■ Task goal
Word for word, copy the data that follows and skip its pictures.

■ Material provided
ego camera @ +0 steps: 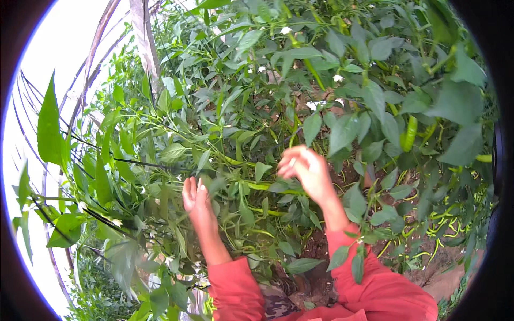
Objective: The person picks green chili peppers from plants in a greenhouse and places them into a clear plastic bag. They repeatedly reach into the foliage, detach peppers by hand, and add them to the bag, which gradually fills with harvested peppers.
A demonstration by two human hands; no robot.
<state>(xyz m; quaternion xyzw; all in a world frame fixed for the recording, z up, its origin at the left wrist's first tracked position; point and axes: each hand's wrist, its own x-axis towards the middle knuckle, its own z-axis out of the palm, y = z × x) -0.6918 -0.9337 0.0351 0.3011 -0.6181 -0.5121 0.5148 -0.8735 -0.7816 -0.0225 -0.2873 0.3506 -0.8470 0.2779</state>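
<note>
Both hands reach from red sleeves into leafy pepper plants. My left hand (196,196) is raised among the stems on the left, its fingers apart, with no pepper visible in it. My right hand (302,165) hangs over the foliage at the centre, fingers bent and somewhat blurred; whether it holds anything cannot be told. Between and just below the hands, a long light-green chili pepper (259,186) lies among the leaves. A wider green pepper (409,133) hangs to the right, and a slim one (314,74) hangs above my right hand.
Dark cords (140,163) run through the plants at left. A wooden post (145,44) stands at the upper left. Many thin green peppers (437,244) hang or lie near the brown soil (445,277) at lower right. Leafy branches come close to my right sleeve.
</note>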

■ Answer to this task
ego camera @ +0 steps: 
Objective: The person picks green chili peppers from plants in a greenhouse and places them into a clear plastic bag. They repeatedly reach into the foliage, detach peppers by hand, and add them to the bag, which gradually fills with harvested peppers.
A demonstration by two human hands; no robot.
<state>(xyz m; quaternion xyzw; all in a world frame fixed for the recording, z up, its origin at the left wrist's first tracked position; point and axes: each hand's wrist, its own x-axis towards the middle knuckle, its own z-axis out of the palm, y = z × x) -0.6918 -0.9337 0.0351 0.3011 -0.6181 -0.5121 0.5148 -0.8735 -0.7816 -0.0225 -0.2873 0.3506 -0.8470 0.2779</state>
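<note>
Both hands reach from red sleeves into leafy pepper plants. My left hand (196,196) is raised among the stems on the left, its fingers apart, with no pepper visible in it. My right hand (302,165) hangs over the foliage at the centre, fingers bent and somewhat blurred; whether it holds anything cannot be told. Between and just below the hands, a long light-green chili pepper (259,186) lies among the leaves. A wider green pepper (409,133) hangs to the right, and a slim one (314,74) hangs above my right hand.
Dark cords (140,163) run through the plants at left. A wooden post (145,44) stands at the upper left. Many thin green peppers (437,244) hang or lie near the brown soil (445,277) at lower right. Leafy branches come close to my right sleeve.
</note>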

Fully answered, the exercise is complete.